De Toqueville and the Indian Sugar Market

In a recent column published by Forbes.com, Tim Worstall, author of “23 Things We Are Telling You About Capitalism,” explains how India’s sugar subsidy programs are distorting the global market.  The big underlying problem is government price-fixing…

“Each year the federal government and states fix the price at which (sugar) mills can buy (sugar) cane from farmers,” an Indian news report explains.  “The cane price has climbed 65 percent in five years, while sugar prices have fallen 8 percent.”

Well, with sugar prices artificially higher than the free market will bear, farmers have, of course, grown a lot more sugar than the market needs.  So sugar mills now face an over-supply vs. under-demand problem and are, in turn, demanding government action to fix this government-created problem.

Export subsidies.

Since they have a glut of sugar on their hands far in excess of what Indians will consume, mills want to unload the excess on the global market.  But since they’ve already paid too much for the sugar to local farmers, the price they have to charge to be competitive in the international export market – where other governments are also generously subsidizing their own sugar industries – is also too high.  So they’re looking for government subsidies so they can lower their export price.

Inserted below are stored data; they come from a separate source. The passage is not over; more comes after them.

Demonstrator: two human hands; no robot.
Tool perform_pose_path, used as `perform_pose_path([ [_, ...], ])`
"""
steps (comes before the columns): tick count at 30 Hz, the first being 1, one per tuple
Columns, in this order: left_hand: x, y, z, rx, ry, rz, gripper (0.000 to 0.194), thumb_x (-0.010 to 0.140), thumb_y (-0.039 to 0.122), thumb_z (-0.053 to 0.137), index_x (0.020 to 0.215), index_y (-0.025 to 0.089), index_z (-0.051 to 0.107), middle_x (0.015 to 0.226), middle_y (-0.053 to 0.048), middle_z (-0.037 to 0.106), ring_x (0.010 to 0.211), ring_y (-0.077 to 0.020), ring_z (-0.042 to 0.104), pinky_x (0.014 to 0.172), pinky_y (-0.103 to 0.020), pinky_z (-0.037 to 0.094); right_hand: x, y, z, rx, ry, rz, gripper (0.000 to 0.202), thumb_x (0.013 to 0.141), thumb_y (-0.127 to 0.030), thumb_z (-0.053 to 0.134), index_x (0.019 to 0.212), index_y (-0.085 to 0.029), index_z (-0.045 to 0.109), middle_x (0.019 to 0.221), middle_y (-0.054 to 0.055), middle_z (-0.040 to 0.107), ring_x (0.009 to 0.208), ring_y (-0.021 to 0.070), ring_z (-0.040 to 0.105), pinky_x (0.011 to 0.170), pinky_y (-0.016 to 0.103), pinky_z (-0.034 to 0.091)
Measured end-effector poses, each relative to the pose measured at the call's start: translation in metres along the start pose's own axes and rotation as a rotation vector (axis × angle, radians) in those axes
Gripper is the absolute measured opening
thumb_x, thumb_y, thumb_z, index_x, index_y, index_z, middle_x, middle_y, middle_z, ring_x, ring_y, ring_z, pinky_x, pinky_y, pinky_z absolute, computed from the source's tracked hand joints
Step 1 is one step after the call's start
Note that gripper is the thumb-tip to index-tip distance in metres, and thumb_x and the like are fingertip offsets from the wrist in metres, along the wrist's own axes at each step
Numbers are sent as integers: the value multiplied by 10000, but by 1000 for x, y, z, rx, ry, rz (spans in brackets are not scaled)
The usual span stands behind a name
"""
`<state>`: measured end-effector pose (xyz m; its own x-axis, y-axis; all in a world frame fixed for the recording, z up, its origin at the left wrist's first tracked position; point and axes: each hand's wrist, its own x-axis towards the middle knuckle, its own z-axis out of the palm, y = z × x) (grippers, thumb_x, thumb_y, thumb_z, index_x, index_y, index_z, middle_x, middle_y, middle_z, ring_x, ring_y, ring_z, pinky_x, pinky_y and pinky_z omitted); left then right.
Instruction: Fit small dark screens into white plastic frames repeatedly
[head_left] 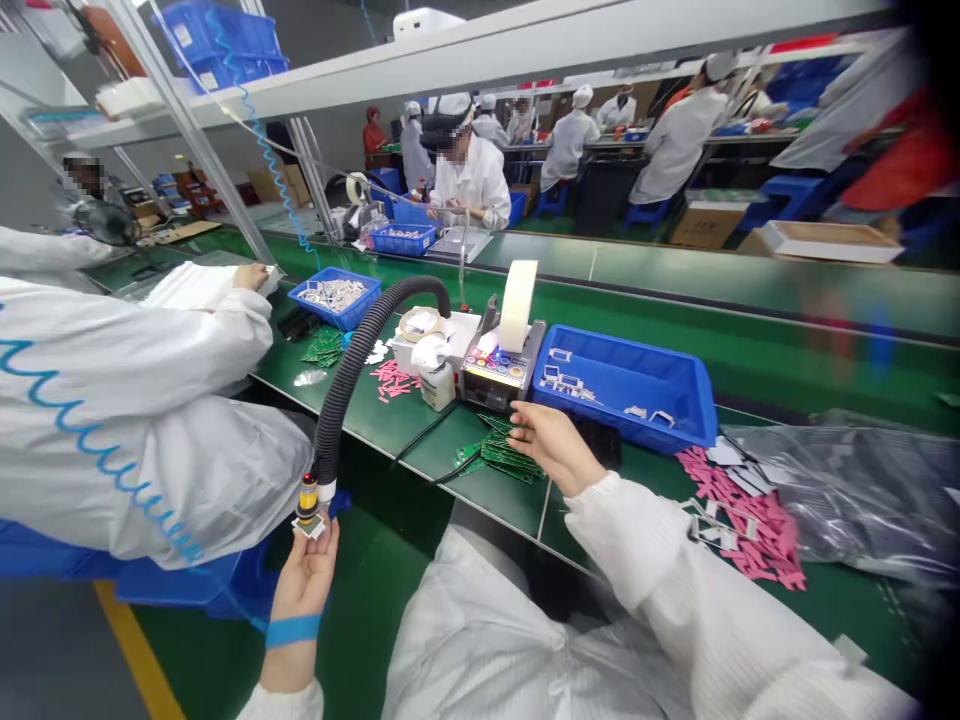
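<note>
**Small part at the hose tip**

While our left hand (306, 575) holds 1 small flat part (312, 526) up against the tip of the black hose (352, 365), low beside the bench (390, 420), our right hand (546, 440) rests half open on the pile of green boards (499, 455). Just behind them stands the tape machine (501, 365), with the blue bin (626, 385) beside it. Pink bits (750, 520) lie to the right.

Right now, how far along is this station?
Done: unclear; no finished pile that can be told apart. In hand: left hand holds a small part against the hose nozzle; right hand rests over the green boards. Left: that stack of boards, plus a few loose frames in the blue bin.
</note>
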<state>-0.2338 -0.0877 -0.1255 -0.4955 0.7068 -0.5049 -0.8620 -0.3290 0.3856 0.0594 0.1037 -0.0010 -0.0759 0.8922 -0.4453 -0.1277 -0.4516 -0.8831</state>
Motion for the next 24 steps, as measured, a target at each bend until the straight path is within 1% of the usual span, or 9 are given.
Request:
perform_pose_path([
  [5,5,-10,-6,-23,1,-55,442,935,221,311,1358,331,382,903,-10,765,858,-147,704,818,-271,555,14,8,14,153,146,100,273,895,-307,537,1113,-144,549,1057,60,595,857,151,607,714,328,534],
  [8,-1,-32,-8,20,6,-147,448,937,163,273,1333,297,434,858,-41,767,819,-162,712,794,-291,565,19,11,25,215,209,114,298,893,-310,540,1144,-150,539,1111,71,581,918,172,600,762,362,528],
  [11,-13,-62,3,80,-7,-243,435,922,101,294,1266,237,525,863,-80,764,843,-184,710,767,-304,575,25,8,34,253,245,108,307,893,-313,539,1155,-153,535,1132,74,575,942,180,595,783,377,523],
  [13,-21,-79,19,110,-25,-297,416,911,68,314,1183,212,593,873,-87,762,858,-186,707,777,-315,573,26,4,39,260,254,93,306,894,-317,536,1154,-154,535,1128,74,576,937,179,596,779,374,523],
  [16,-35,-98,55,129,-61,-369,372,895,46,356,1073,187,651,896,-88,759,899,-178,697,844,-333,547,13,-2,40,235,238,49,266,898,-310,529,1105,-145,550,1055,60,592,859,153,600,721,335,526],
  [19,-52,-109,96,115,-98,-411,327,881,44,402,1023,166,671,912,-84,755,926,-162,687,936,-334,491,-26,-4,32,179,148,-53,157,830,-285,610,895,-143,614,863,16,597,734,115,568,633,253,488],
  [21,-68,-114,121,104,-130,-443,284,880,69,426,953,139,692,929,-98,750,926,-169,685,972,-354,462,-60,-4,20,135,54,-133,138,709,-263,714,695,-156,628,796,5,587,753,124,557,651,237,467],
  [22,-78,-117,132,103,-176,-481,284,888,85,421,917,135,699,931,-92,750,920,-162,683,981,-351,452,-77,-4,13,96,7,-182,162,649,-249,750,614,-163,618,819,13,594,809,146,562,697,251,468],
  [24,-96,-122,151,101,-263,-560,264,883,102,449,857,151,708,887,-51,757,865,-140,689,956,-323,462,-107,-4,0,-76,-91,-354,155,618,-234,754,555,-179,623,970,44,606,962,209,556,814,321,460],
])
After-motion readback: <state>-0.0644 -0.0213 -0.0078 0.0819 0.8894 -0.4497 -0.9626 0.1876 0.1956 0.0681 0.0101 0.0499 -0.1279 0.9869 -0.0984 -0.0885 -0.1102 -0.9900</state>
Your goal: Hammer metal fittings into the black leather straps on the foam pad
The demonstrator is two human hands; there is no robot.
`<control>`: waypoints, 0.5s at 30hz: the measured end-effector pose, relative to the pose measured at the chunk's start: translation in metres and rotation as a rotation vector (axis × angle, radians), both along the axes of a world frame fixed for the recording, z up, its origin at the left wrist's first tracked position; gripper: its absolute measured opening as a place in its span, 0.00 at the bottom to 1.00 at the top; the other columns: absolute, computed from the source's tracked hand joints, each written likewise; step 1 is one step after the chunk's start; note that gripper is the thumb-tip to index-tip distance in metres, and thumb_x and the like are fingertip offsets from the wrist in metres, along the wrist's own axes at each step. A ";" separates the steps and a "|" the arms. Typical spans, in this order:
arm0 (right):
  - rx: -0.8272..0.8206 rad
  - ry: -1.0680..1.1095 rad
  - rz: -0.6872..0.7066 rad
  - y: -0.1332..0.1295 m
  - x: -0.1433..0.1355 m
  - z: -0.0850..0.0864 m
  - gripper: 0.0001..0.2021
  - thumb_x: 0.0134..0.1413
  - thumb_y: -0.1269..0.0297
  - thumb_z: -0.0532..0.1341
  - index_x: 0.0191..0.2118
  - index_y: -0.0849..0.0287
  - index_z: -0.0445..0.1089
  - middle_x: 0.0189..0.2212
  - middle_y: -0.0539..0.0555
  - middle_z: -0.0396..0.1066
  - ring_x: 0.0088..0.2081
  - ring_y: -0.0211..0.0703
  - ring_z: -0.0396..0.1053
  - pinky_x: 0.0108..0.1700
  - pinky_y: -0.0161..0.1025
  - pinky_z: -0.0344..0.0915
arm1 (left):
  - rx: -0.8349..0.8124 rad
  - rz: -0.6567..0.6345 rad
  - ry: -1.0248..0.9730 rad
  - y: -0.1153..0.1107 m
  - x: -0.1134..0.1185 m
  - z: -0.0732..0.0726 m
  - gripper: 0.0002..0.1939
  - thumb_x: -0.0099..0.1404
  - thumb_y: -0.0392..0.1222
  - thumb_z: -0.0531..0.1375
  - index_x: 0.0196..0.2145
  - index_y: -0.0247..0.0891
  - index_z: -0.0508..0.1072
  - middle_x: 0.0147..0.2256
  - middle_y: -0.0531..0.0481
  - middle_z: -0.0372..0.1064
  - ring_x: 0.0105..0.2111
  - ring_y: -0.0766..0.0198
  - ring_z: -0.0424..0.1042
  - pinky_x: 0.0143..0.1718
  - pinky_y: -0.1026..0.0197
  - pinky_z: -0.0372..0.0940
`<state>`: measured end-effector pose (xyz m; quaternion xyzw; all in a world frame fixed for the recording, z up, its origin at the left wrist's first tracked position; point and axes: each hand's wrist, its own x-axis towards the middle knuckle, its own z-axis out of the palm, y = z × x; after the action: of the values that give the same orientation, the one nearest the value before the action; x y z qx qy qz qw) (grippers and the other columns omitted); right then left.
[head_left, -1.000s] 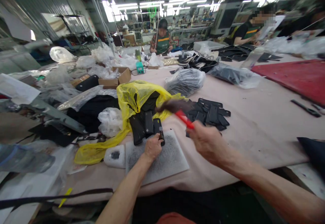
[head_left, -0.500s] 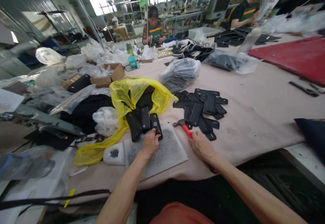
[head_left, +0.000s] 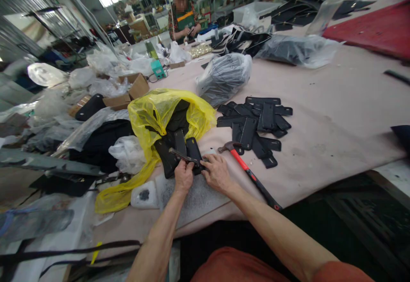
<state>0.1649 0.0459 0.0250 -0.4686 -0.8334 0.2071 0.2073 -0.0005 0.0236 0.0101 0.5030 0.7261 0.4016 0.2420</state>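
Observation:
My left hand (head_left: 184, 176) is closed around a slim dark metal tool (head_left: 180, 155), which lies tilted over several black stitched pieces (head_left: 193, 147). Close beside it, my right hand (head_left: 218, 172) has its fingers bent together at the right edge of those pieces; what its fingertips pinch is too small to tell. Under both hands lies a whitish, speckled pad (head_left: 205, 194). A claw hammer (head_left: 245, 167) with a red and black handle rests on the table, right of my right hand.
A yellow plastic bag (head_left: 141, 107) with black pieces inside stands at the left. Beyond the hammer is a loose pile of black pieces (head_left: 248, 132). A clear bag (head_left: 224, 77) of dark goods sits behind. A co-worker (head_left: 184, 17) is across the table (head_left: 320, 115).
My right hand has let go of the hammer, now lying on the table, and moved left beside my left hand. The tool in my left hand has swung to point left. The view has tipped downward.

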 end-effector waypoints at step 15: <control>-0.081 -0.037 -0.007 0.007 -0.009 0.002 0.16 0.49 0.70 0.60 0.45 0.49 0.72 0.53 0.55 0.63 0.54 0.53 0.55 0.57 0.54 0.48 | 0.129 -0.069 0.077 -0.015 -0.002 -0.007 0.11 0.67 0.39 0.53 0.41 0.38 0.74 0.40 0.48 0.77 0.43 0.61 0.75 0.47 0.60 0.68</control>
<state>0.1555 0.0533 0.0273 -0.4834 -0.8263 0.2312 0.1737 -0.0026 0.0085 0.0031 0.5573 0.6897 0.4194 0.1947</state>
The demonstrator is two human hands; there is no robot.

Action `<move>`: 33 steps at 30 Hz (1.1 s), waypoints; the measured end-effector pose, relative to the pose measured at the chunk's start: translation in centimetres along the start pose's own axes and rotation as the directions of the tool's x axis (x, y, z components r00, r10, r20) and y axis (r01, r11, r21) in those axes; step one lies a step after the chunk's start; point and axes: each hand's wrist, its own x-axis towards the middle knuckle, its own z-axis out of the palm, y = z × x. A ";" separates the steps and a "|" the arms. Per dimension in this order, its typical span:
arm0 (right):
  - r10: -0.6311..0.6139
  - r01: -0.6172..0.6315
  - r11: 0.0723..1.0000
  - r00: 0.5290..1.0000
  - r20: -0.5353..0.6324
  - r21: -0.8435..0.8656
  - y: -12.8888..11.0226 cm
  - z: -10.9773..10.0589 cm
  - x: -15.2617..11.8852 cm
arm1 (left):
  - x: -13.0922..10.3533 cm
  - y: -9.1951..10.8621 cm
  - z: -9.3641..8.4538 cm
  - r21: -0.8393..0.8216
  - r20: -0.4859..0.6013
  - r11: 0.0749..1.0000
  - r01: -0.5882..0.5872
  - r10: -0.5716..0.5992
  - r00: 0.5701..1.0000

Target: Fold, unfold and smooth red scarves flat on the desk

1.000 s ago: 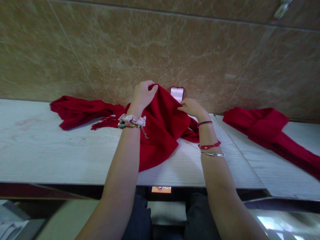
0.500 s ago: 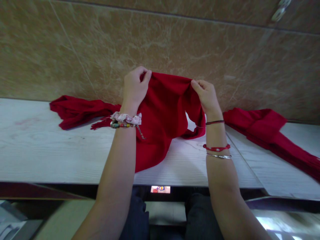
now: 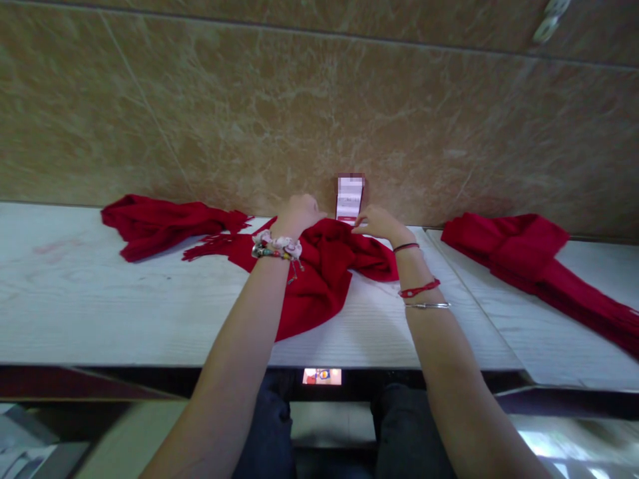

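Note:
A crumpled red scarf (image 3: 319,286) lies on the white wood-grain table (image 3: 124,306) in front of me, its fringe spreading to the left. My left hand (image 3: 301,214) rests at the scarf's upper edge with fingers bent; what they hold, if anything, is hidden. To the right, my right hand (image 3: 378,223) is over the scarf's top edge, its fingers apart and holding nothing. Between and beyond the hands, a phone (image 3: 350,197) with a lit screen leans against the wall.
Another red cloth (image 3: 164,223) with fringe lies at the left by the wall. A folded red scarf (image 3: 529,259) is on the right. A brown marbled wall (image 3: 249,113) borders the table's back. A small lit screen (image 3: 322,376) shows at the front edge.
Both hands have come down and closer together. The red scarf, held stretched up between them before, now lies bunched on the table. The phone by the wall has come into view.

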 end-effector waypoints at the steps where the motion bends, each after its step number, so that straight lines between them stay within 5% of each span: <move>1: 0.016 -0.016 1.000 1.000 0.023 -0.022 -0.4 0.3 0.0 | -0.2 0.5 0.2 0.014 0.069 1.000 0.022 -0.023 0.997; 4: 0.082 -0.079 0.993 0.996 0.032 -0.085 -1.5 1.4 0.2 | -1.1 2.6 1.3 0.092 0.227 0.993 0.076 -0.096 0.969; 8: 0.129 -0.131 0.989 0.991 -0.029 -0.069 -1.6 2.0 0.5 | -1.9 4.4 2.2 0.140 0.214 0.983 0.119 -0.148 0.966; 12: 0.210 -0.204 0.978 0.963 -0.170 0.050 0.1 0.5 0.5 | -2.2 3.4 -0.1 0.133 0.090 0.979 0.157 -0.170 0.981; 15: 0.347 -0.298 0.934 0.885 -0.310 0.196 2.1 -1.3 -0.3 | -2.8 1.5 -3.4 0.109 -0.070 0.976 0.188 -0.181 0.981; 19: 0.505 -0.387 0.859 0.747 -0.432 0.335 4.6 -3.3 -1.8 | -3.5 -1.0 -6.5 0.001 -0.319 0.971 0.237 -0.224 0.921; 22: 0.553 -0.429 0.832 0.692 -0.463 0.352 5.6 -4.0 -2.4 | -3.7 -2.6 -7.0 -0.059 -0.410 0.958 0.279 -0.278 0.868; 26: 0.524 -0.454 0.852 0.739 -0.423 0.262 5.1 -3.6 -2.3 | -3.2 -3.9 -5.9 -0.071 -0.396 0.956 0.285 -0.289 0.872; 29: 0.496 -0.444 0.868 0.804 -0.329 0.222 4.3 -2.3 -1.9 | -2.6 -4.1 -4.1 -0.009 -0.306 0.959 0.282 -0.272 0.912; 33: 0.334 -0.319 0.941 0.929 -0.161 0.112 3.3 -0.5 -1.2 | -1.5 -2.8 -1.6 0.032 -0.167 0.994 0.100 -0.094 0.982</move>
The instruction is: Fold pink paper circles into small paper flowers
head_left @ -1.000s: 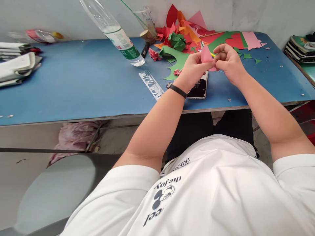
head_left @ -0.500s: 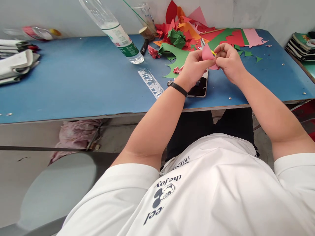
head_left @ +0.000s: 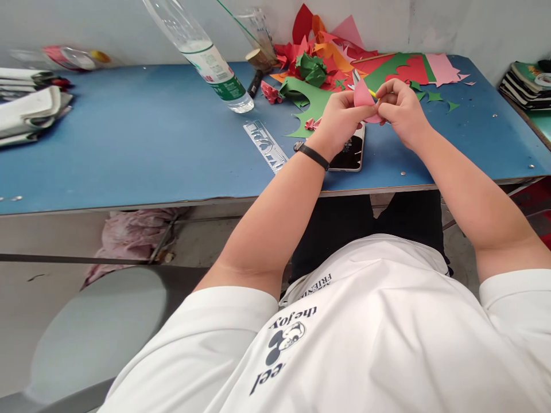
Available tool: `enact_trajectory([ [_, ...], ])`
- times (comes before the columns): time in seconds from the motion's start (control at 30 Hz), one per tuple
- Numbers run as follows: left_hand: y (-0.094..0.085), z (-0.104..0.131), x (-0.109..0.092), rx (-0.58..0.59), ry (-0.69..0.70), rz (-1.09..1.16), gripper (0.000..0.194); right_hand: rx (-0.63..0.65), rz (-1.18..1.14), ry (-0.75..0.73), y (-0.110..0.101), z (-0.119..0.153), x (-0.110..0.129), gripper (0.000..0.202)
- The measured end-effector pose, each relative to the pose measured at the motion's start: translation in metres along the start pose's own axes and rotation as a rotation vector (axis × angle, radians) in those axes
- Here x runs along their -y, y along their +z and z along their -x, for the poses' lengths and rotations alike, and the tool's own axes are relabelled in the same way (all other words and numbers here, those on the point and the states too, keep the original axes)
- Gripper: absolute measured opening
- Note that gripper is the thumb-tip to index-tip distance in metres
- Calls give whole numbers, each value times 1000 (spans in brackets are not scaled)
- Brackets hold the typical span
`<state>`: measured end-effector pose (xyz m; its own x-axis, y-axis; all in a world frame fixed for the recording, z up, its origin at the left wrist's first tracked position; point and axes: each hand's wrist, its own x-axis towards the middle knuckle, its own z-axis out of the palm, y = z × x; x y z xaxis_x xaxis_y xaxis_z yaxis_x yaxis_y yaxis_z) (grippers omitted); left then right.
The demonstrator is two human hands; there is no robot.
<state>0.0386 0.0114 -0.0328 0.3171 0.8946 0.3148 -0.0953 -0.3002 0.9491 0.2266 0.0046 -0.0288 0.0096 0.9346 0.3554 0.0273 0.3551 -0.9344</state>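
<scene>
Pink paper (head_left: 362, 93) sits above the blue table (head_left: 150, 143), between my hands: I have the left hand (head_left: 336, 123) gripping its broad side, the right hand (head_left: 403, 112) pinching its right edge, its narrow tip pointing away.

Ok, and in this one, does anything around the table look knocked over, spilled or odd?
Yes: a yellow-capped bottle lies on its side by the wall, as if tipped over. Loose green scraps lie strewn near the cut pink sheet, which looks untidy. No spill shows.
</scene>
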Motion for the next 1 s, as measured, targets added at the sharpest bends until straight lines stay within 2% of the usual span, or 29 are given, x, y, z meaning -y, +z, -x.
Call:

This sort of government manipulation of pricing through subsidization does not a free market make.  And India has painted itself into a corner from which it’s not likely to emerge on its own anytime soon.  As Alexis de Tocqueville (possibly misattributed) observed…

“A democracy will continue to exist up until the time that voters discover that they can vote themselves generous gifts from the public treasury. From that moment on, the majority always votes for the candidates who promise the most benefits from the public treasury, with the result that every democracy will finally collapse due to loose fiscal policy.”

And as Worstall points out, Indian “Cane farmers have many more votes than sugar mill owners.  So, the inventible result of such government or politician price fixing is that prices for cane will be set high to garner the votes of cane farmers.”

As the world’s #2 sugar producer, the cause and effect of India’s market manipulating subsidy policies is for the United States to, unfortunately but necessarily, limit imports of government subsidized sugar at an artificially cheap price in order to protect our own domestic sugar farmers.

This is not how a true free market operates.  But it is the market we’re operating in. The solution isn’t universal disarmament by eliminating the U.S. sugar program.  It’s eliminating India’s.